## Material to process
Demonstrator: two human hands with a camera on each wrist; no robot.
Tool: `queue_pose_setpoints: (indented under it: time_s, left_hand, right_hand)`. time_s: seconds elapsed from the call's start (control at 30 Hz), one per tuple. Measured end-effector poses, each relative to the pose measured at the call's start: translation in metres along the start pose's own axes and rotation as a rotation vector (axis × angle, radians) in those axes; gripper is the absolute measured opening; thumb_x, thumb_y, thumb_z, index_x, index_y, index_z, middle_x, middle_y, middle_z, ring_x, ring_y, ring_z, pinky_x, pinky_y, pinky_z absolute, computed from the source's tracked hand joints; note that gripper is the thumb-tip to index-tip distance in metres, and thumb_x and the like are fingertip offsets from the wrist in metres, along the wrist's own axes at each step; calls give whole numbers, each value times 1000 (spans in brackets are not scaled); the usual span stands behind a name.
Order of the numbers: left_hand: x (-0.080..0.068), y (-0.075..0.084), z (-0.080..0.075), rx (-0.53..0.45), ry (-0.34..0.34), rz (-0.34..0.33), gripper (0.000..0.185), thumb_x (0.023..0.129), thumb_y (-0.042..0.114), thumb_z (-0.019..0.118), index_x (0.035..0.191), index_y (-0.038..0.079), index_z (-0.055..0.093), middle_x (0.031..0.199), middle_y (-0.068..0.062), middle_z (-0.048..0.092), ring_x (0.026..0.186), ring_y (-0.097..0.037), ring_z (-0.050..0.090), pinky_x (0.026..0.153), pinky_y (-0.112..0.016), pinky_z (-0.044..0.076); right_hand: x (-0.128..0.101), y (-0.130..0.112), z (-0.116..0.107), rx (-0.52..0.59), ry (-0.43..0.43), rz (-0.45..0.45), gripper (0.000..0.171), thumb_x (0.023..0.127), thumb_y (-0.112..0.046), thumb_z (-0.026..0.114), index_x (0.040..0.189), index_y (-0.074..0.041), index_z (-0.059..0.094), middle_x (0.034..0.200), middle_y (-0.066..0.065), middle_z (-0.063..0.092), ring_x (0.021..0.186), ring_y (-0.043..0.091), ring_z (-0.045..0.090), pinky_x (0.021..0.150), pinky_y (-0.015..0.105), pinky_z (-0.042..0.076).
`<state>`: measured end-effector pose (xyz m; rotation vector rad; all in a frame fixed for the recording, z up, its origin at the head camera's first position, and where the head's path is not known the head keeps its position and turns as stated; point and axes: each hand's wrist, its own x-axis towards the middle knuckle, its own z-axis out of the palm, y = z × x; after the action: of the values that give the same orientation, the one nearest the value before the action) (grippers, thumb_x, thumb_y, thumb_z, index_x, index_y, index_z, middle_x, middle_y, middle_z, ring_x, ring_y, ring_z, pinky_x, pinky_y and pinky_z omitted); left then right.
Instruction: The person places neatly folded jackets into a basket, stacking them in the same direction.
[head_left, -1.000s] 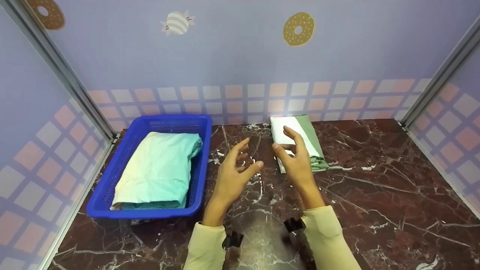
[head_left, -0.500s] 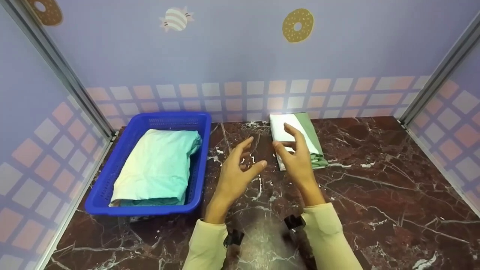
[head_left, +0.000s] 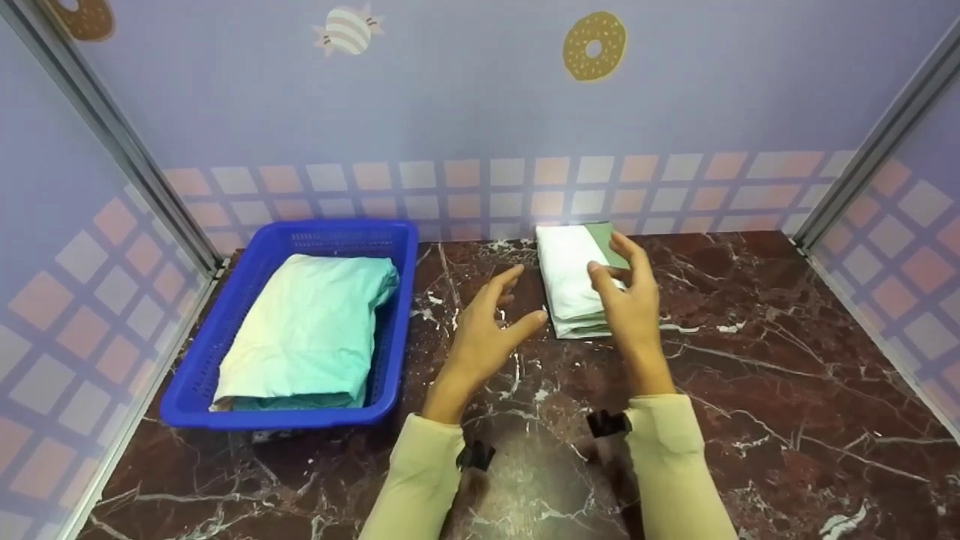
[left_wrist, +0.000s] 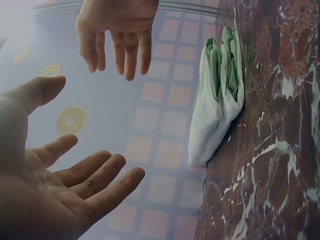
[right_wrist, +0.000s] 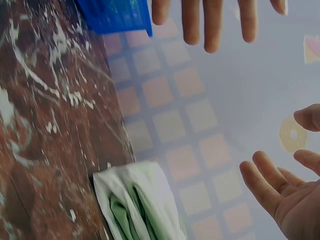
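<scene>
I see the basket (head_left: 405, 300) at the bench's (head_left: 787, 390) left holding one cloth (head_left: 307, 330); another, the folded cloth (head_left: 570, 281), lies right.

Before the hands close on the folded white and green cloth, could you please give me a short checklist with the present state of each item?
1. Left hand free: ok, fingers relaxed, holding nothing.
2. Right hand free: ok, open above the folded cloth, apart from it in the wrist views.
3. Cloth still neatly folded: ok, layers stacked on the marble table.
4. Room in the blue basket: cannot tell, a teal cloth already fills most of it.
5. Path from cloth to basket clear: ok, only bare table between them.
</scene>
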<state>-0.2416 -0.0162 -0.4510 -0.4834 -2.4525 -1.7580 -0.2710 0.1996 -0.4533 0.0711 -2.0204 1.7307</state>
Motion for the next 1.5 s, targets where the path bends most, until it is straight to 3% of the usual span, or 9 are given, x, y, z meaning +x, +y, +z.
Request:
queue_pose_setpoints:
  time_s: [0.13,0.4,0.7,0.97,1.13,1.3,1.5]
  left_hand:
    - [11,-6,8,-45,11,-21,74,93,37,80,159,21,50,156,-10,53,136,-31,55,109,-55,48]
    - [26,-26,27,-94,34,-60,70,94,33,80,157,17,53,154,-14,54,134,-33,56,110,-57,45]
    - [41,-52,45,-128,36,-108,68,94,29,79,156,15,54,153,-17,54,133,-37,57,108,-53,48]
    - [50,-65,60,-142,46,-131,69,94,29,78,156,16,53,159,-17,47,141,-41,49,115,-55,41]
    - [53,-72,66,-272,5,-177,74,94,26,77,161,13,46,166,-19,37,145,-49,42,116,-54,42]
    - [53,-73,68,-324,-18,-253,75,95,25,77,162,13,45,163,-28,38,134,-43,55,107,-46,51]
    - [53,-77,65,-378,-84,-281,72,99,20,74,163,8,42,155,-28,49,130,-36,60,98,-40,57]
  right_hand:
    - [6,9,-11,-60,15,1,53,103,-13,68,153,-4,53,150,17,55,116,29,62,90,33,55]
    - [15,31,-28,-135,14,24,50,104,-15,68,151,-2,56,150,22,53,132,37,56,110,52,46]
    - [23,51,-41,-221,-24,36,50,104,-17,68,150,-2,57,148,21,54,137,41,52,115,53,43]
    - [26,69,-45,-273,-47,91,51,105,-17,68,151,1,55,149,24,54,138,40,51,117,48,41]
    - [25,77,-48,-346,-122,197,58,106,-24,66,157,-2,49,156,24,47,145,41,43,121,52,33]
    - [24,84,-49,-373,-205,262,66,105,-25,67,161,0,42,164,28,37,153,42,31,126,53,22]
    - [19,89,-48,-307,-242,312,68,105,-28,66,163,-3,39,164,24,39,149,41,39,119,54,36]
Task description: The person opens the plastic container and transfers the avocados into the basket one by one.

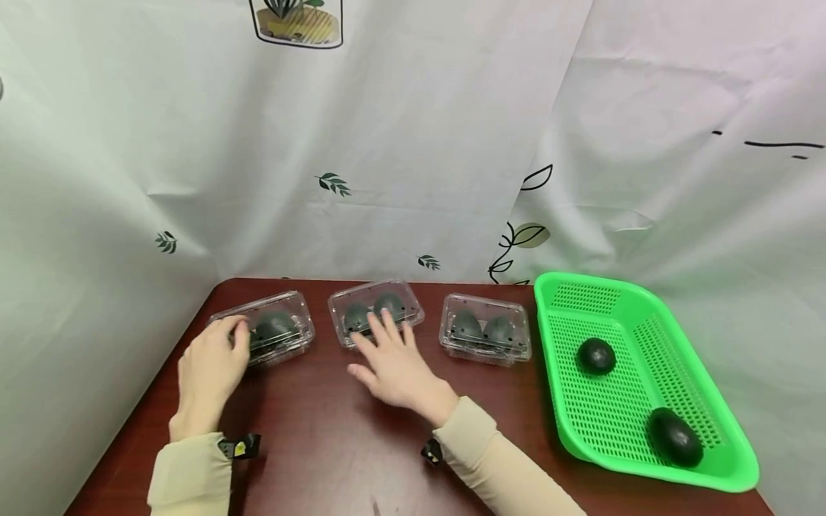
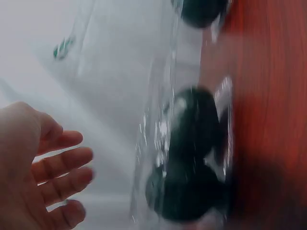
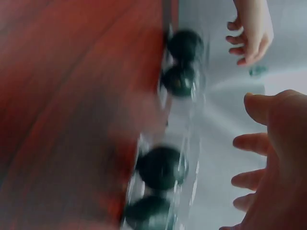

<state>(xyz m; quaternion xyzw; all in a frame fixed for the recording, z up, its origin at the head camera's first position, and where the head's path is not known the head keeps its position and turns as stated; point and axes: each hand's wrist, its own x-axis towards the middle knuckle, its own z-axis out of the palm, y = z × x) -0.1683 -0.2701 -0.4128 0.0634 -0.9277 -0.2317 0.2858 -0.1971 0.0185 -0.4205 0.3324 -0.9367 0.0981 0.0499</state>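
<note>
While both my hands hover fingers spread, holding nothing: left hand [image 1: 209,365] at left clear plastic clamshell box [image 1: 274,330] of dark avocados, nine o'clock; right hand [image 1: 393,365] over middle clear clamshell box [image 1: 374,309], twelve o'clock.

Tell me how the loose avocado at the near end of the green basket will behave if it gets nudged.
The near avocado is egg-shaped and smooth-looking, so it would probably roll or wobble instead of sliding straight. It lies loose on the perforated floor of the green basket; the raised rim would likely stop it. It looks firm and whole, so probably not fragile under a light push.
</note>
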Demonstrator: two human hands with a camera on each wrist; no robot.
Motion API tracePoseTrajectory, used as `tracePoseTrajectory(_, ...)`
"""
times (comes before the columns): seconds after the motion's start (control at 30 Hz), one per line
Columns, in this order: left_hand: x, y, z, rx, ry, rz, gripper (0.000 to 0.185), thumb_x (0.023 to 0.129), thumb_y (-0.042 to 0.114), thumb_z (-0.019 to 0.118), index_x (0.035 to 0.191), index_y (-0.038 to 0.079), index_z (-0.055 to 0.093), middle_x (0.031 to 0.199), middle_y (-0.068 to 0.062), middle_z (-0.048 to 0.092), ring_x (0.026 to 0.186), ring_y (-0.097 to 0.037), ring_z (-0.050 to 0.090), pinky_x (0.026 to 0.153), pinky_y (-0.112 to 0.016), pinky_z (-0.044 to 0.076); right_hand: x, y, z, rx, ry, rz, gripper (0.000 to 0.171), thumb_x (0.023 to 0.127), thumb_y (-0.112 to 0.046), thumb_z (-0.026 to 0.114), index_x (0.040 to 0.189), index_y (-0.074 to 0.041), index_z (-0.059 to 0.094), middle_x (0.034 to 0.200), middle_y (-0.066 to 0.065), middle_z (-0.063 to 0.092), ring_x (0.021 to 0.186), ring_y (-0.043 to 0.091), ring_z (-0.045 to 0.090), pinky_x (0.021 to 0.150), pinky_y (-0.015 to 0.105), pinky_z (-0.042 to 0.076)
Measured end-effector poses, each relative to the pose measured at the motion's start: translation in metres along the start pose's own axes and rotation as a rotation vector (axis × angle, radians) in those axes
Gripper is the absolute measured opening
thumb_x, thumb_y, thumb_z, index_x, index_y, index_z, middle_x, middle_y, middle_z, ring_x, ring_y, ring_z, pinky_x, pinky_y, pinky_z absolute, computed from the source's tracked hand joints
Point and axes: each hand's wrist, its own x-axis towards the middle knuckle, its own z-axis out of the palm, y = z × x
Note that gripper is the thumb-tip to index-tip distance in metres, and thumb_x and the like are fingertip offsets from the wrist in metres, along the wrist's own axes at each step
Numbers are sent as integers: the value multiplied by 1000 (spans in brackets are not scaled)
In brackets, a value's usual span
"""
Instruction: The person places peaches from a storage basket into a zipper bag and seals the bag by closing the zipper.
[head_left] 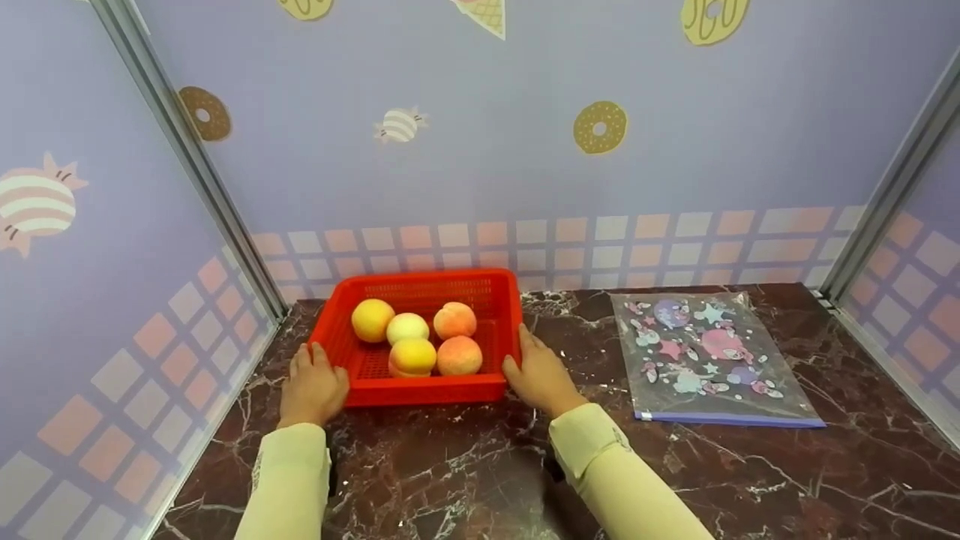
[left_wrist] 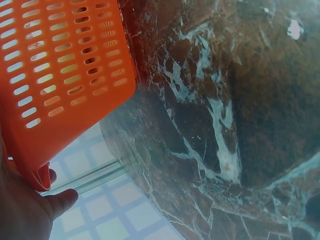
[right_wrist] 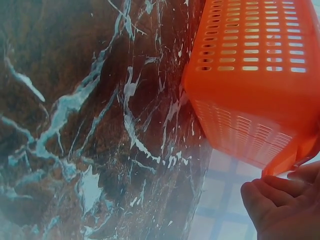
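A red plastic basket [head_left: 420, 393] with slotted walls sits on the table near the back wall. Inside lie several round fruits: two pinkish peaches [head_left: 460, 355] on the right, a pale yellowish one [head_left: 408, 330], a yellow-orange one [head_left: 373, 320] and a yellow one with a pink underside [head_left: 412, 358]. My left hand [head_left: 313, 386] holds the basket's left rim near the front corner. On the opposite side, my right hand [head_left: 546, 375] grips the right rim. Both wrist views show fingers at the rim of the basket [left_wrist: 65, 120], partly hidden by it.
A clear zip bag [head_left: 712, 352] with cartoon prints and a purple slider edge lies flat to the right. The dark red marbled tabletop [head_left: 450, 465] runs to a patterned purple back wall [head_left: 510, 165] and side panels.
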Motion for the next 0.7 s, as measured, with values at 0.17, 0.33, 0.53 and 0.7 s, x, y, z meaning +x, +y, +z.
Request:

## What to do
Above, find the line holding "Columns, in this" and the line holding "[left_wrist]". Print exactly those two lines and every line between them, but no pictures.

## Result
Columns, in this order: left_hand: x, y, z, rx, ry, rz, gripper (0.000 to 0.185), thumb_x (0.023 to 0.129), thumb_y (-0.042 to 0.114), thumb_z (-0.019 to 0.118), index_x (0.035 to 0.191), index_y (-0.038 to 0.079), index_z (-0.055 to 0.093), middle_x (0.031 to 0.199), middle_y (-0.068 to 0.062), middle_z (-0.048 to 0.092), ring_x (0.026 to 0.186), ring_y (-0.097 to 0.037), ring_z (-0.050 to 0.090), pinky_x (0.026 to 0.153), pinky_y (-0.112 to 0.016), pinky_z (-0.044 to 0.076); right_hand: x, y, z, rx, ry, rz, gripper (0.000 to 0.171), thumb_x (0.023 to 0.127), thumb_y (-0.112 to 0.046), thumb_z (-0.026 to 0.114), index_x (0.040 to 0.189), index_y (-0.074 to 0.041), index_z (-0.059 to 0.094), middle_x (0.034 to 0.200), middle_y (-0.066 to 0.065), middle_z (-0.063 to 0.092), ring_x (0.021 to 0.186), ring_y (-0.043 to 0.091), ring_z (-0.045 to 0.090), pinky_x (0.021 to 0.150), pinky_y (-0.015 to 0.105), pinky_z (-0.042 to 0.076)
Measured end-effector poses, each relative to the pose measured at the motion's start: translation in metres along the start pose's own axes and rotation as a rotation vector (axis × angle, radians) in those axes
Gripper is the absolute measured opening
thumb_x, thumb_y, thumb_z, index_x, index_y, index_z, middle_x, middle_y, middle_z, ring_x, ring_y, ring_z, pinky_x, pinky_y, pinky_z absolute, computed from the source's tracked hand joints
Point and axes: each hand's wrist, its own x-axis towards the middle knuckle, its own z-axis out of the palm, y = z × x
Note that gripper is the thumb-tip to index-tip distance in metres, and thumb_x and the like are fingertip offsets from the wrist in metres, along the wrist's own axes at each step
Numbers are sent as integers: the value multiplied by 1000 (spans in brackets are not scaled)
In brackets, a value's usual span
"""
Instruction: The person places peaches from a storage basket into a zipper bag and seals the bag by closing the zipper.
[head_left] 
[left_wrist] 

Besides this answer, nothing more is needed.